------ DATASET EXTRACT ------

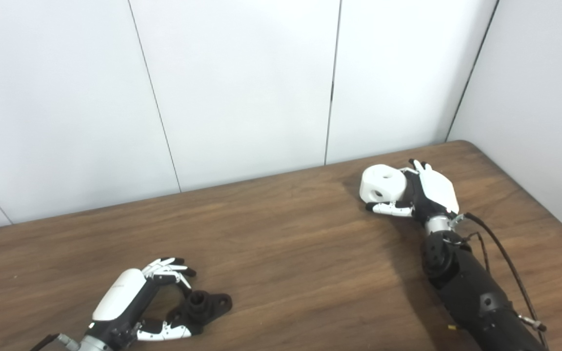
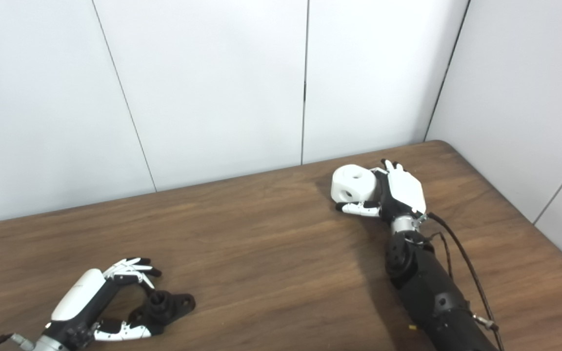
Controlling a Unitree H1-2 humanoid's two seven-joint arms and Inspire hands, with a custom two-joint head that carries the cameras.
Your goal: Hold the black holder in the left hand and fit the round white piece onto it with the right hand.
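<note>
The black holder (image 1: 206, 305) lies flat on the wooden table (image 1: 281, 243) at the front left. My left hand (image 1: 137, 302) cups it from the left. Its thumb lies along the holder's near side, and its fingers (image 1: 170, 269) arch over the far side with a gap, so the hand is open. At the back right, the round white piece (image 1: 382, 184), with holes in its top and side, rests against the palm of my right hand (image 1: 427, 195). That hand's thumb runs under the piece's front and its fingers curl round the far side, shut on it.
White wall panels (image 1: 242, 87) stand close behind the table, and another wall closes in on the right. The table's rounded far right corner (image 1: 461, 144) lies just beyond the right hand. A black cable (image 1: 505, 263) runs along the right forearm.
</note>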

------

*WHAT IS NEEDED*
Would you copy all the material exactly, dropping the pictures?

*TASK ANSWER*
Controlling a Unitree H1-2 humanoid's two seven-joint arms and Inspire hands, with a custom two-joint head that carries the cameras.
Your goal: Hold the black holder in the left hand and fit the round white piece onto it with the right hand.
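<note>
The black holder (image 1: 206, 305) lies flat on the wooden table (image 1: 281, 243) at the front left. My left hand (image 1: 137, 302) cups it from the left. Its thumb lies along the holder's near side, and its fingers (image 1: 170, 269) arch over the far side with a gap, so the hand is open. At the back right, the round white piece (image 1: 382, 184), with holes in its top and side, rests against the palm of my right hand (image 1: 427, 195). That hand's thumb runs under the piece's front and its fingers curl round the far side, shut on it.
White wall panels (image 1: 242, 87) stand close behind the table, and another wall closes in on the right. The table's rounded far right corner (image 1: 461, 144) lies just beyond the right hand. A black cable (image 1: 505, 263) runs along the right forearm.
</note>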

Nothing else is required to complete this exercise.